EXERCISE DIRECTIONS: Copy the listing exactly, leaving out every picture.
•••••
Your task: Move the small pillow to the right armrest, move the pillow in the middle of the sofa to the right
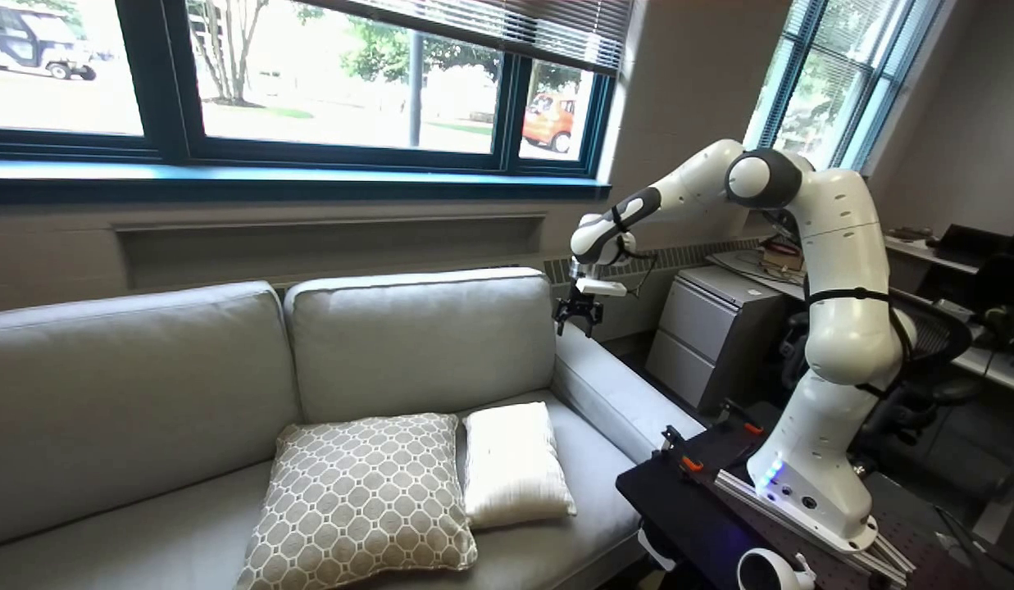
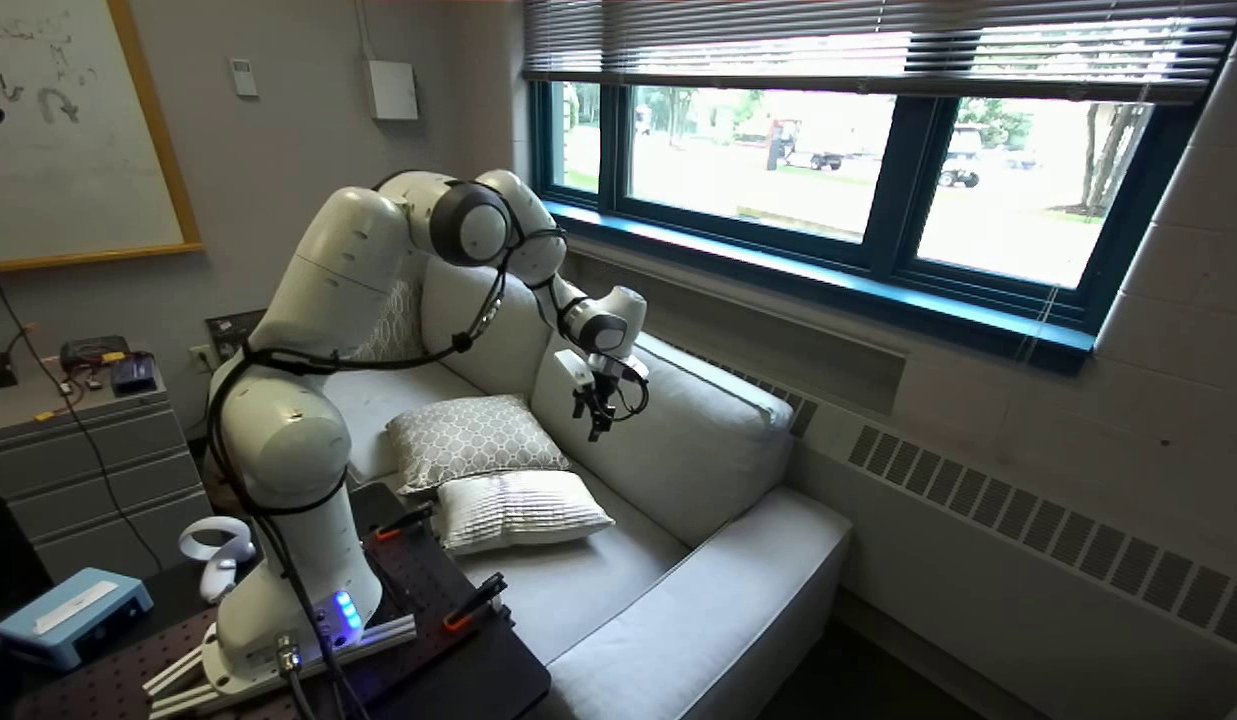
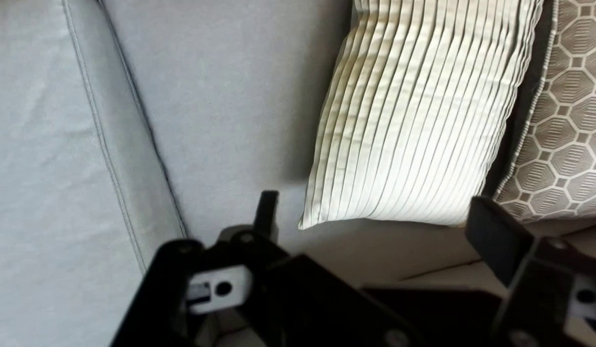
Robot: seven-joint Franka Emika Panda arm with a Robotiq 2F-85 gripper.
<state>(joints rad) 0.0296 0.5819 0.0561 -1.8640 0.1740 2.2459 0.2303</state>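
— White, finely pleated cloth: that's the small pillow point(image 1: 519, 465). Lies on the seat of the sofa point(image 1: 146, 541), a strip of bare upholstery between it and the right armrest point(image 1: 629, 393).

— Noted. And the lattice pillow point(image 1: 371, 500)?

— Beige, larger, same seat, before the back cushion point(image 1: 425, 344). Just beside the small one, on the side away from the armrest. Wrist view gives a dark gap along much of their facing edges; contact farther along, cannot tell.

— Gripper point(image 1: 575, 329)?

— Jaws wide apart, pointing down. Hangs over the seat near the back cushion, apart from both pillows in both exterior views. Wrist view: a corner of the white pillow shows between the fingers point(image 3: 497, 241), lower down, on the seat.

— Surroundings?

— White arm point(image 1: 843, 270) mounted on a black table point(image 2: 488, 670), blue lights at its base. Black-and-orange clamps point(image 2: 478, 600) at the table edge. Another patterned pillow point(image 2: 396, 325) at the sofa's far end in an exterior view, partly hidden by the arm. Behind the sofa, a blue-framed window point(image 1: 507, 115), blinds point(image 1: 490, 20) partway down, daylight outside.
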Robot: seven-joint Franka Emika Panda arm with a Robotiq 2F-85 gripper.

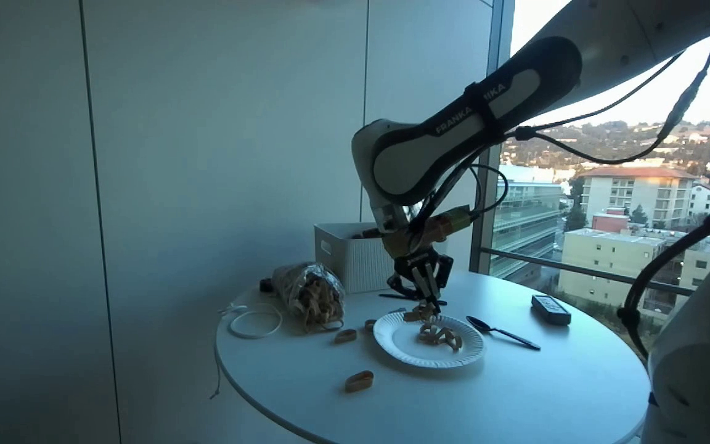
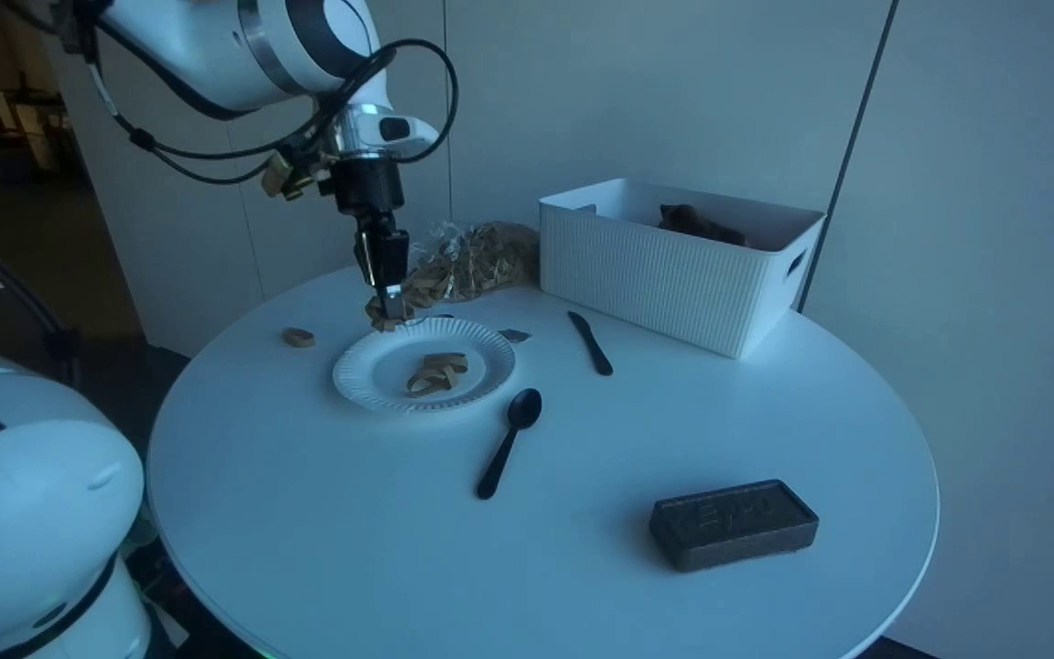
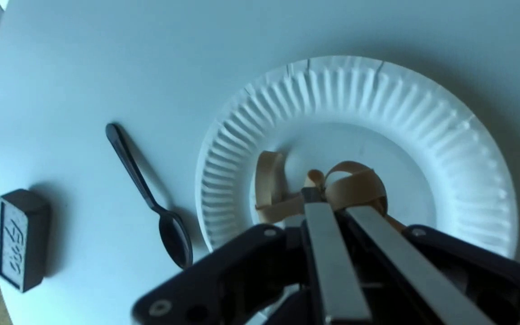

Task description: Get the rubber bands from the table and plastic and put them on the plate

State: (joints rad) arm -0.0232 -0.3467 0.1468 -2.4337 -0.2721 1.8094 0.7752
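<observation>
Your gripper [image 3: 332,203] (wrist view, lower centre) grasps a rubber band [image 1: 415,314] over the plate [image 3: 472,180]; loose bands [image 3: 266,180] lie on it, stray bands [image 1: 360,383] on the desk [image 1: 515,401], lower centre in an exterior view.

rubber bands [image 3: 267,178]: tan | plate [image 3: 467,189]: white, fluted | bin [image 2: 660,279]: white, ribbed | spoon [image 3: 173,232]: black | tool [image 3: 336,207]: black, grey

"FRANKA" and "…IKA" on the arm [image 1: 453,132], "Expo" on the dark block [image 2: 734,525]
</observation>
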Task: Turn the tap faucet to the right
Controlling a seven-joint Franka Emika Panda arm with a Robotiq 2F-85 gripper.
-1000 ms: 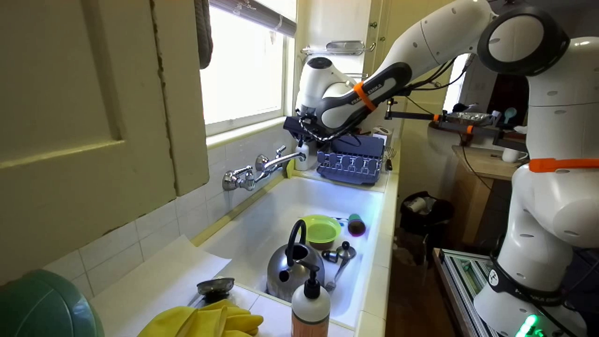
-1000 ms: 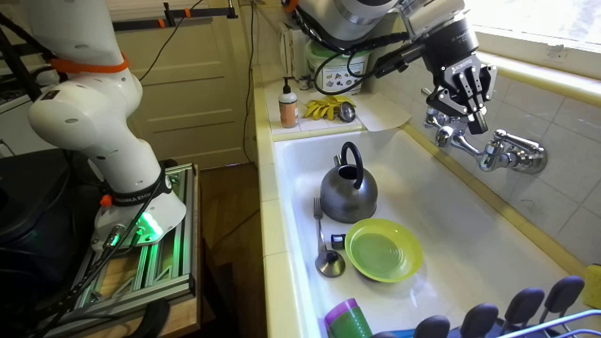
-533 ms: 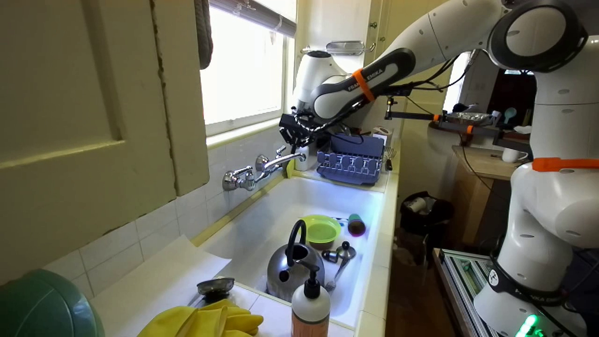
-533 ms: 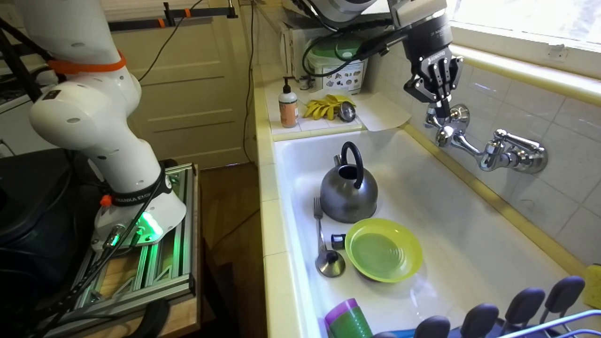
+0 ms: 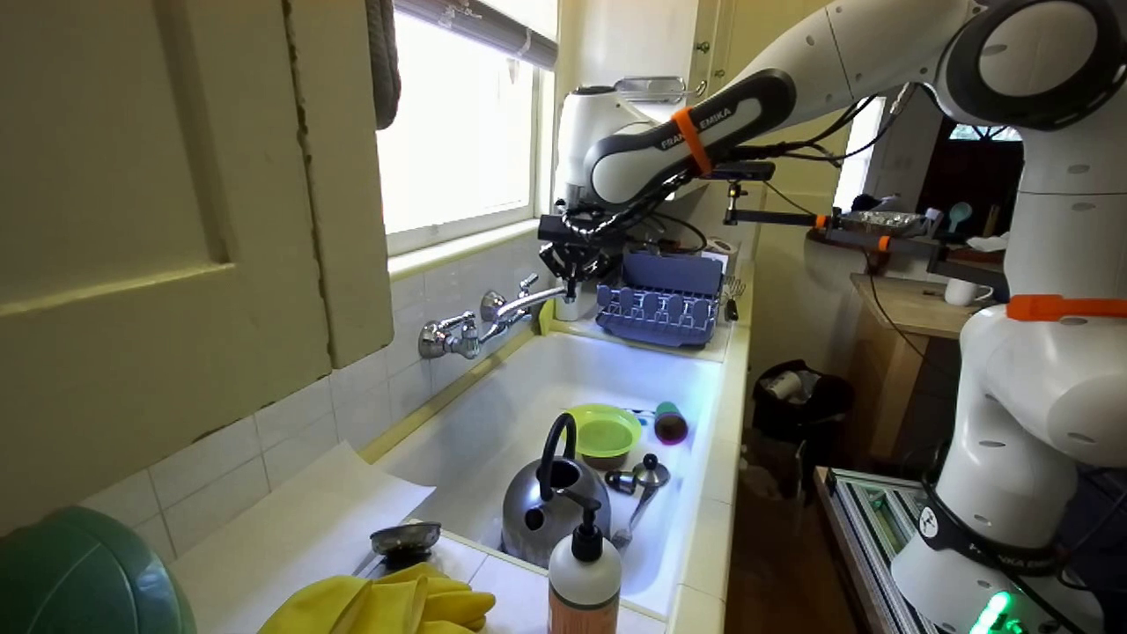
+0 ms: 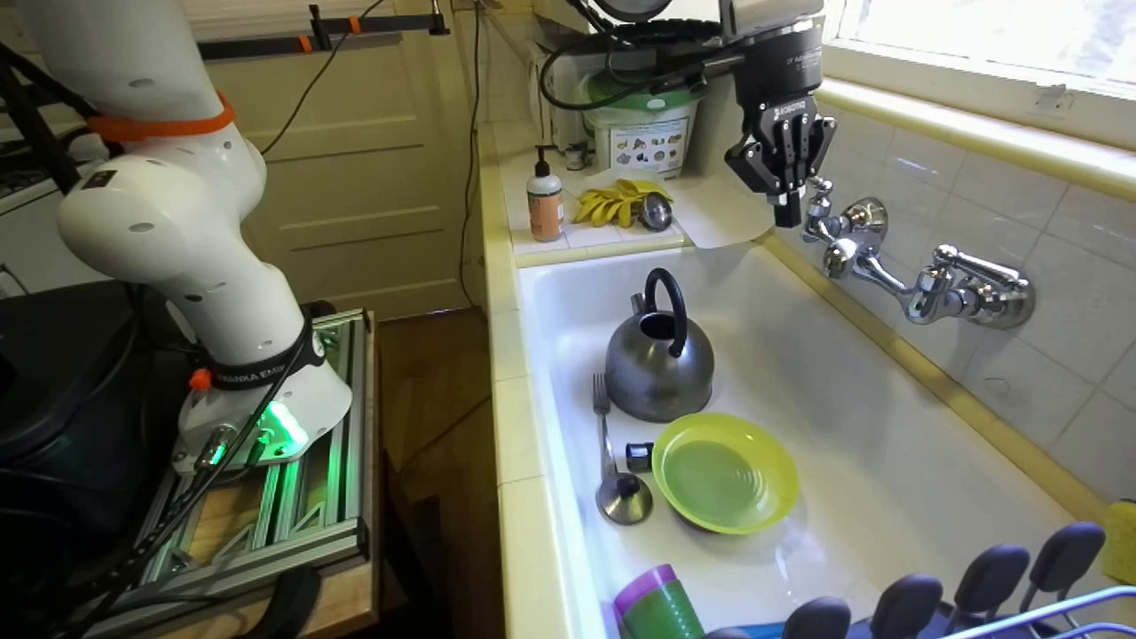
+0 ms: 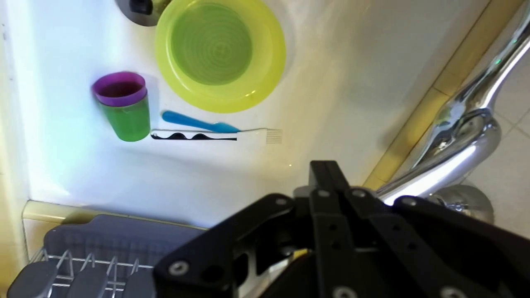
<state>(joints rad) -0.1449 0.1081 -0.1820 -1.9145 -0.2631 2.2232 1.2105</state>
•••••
EXERCISE RESULT:
Your task: Move the small pillow to the right armrest, move the pillow in the middle of the sofa to the right
Robot: seven-joint Franka Emika Panda arm with a Robotiq 2F-85 gripper.
<state>(joints rad) 0.0296 0.5819 0.0561 -1.8640 0.1740 2.2459 0.2303</state>
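— White, finely pleated cloth: that's the small pillow point(image 1: 519, 465). Lies on the seat of the sofa point(image 1: 146, 541), a strip of bare upholstery between it and the right armrest point(image 1: 629, 393).

— Noted. And the lattice pillow point(image 1: 371, 500)?

— Beige, larger, same seat, before the back cushion point(image 1: 425, 344). Just beside the small one, on the side away from the armrest. Wrist view gives a dark gap along much of their facing edges; contact farther along, cannot tell.

— Gripper point(image 1: 575, 329)?

— Jaws wide apart, pointing down. Hangs over the seat near the back cushion, apart from both pillows in both exterior views. Wrist view: a corner of the white pillow shows between the fingers point(image 3: 497, 241), lower down, on the seat.

— Surroundings?

— White arm point(image 1: 843, 270) mounted on a black table point(image 2: 488, 670), blue lights at its base. Black-and-orange clamps point(image 2: 478, 600) at the table edge. Another patterned pillow point(image 2: 396, 325) at the sofa's far end in an exterior view, partly hidden by the arm. Behind the sofa, a blue-framed window point(image 1: 507, 115), blinds point(image 1: 490, 20) partway down, daylight outside.
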Robot: seven-joint Franka Emika Panda arm with a Robotiq 2F-85 gripper.


Task description: Get the rubber bands from the table and plastic and put them on the plate

State: (joints rad) arm -0.0232 -0.3467 0.1468 -2.4337 -0.2721 1.8094 0.7752
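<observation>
Your gripper [image 3: 332,203] (wrist view, lower centre) grasps a rubber band [image 1: 415,314] over the plate [image 3: 472,180]; loose bands [image 3: 266,180] lie on it, stray bands [image 1: 360,383] on the desk [image 1: 515,401], lower centre in an exterior view.

rubber bands [image 3: 267,178]: tan | plate [image 3: 467,189]: white, fluted | bin [image 2: 660,279]: white, ribbed | spoon [image 3: 173,232]: black | tool [image 3: 336,207]: black, grey

"FRANKA" and "…IKA" on the arm [image 1: 453,132], "Expo" on the dark block [image 2: 734,525]
</observation>
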Task: Turn the tap faucet to the right
Controlling a seven-joint Franka Emika Panda arm with a Robotiq 2F-85 gripper.
-1000 ms: 
-1000 ms: 
-533 ms: 
-533 ms: 
+0 ms: 
+0 ms: 
+0 ms: 
<state>(joints rad) -0.1449 0.1081 -0.1820 -1.9145 -0.2631 2.2232 1.2105</state>

Work on this exercise is now finished.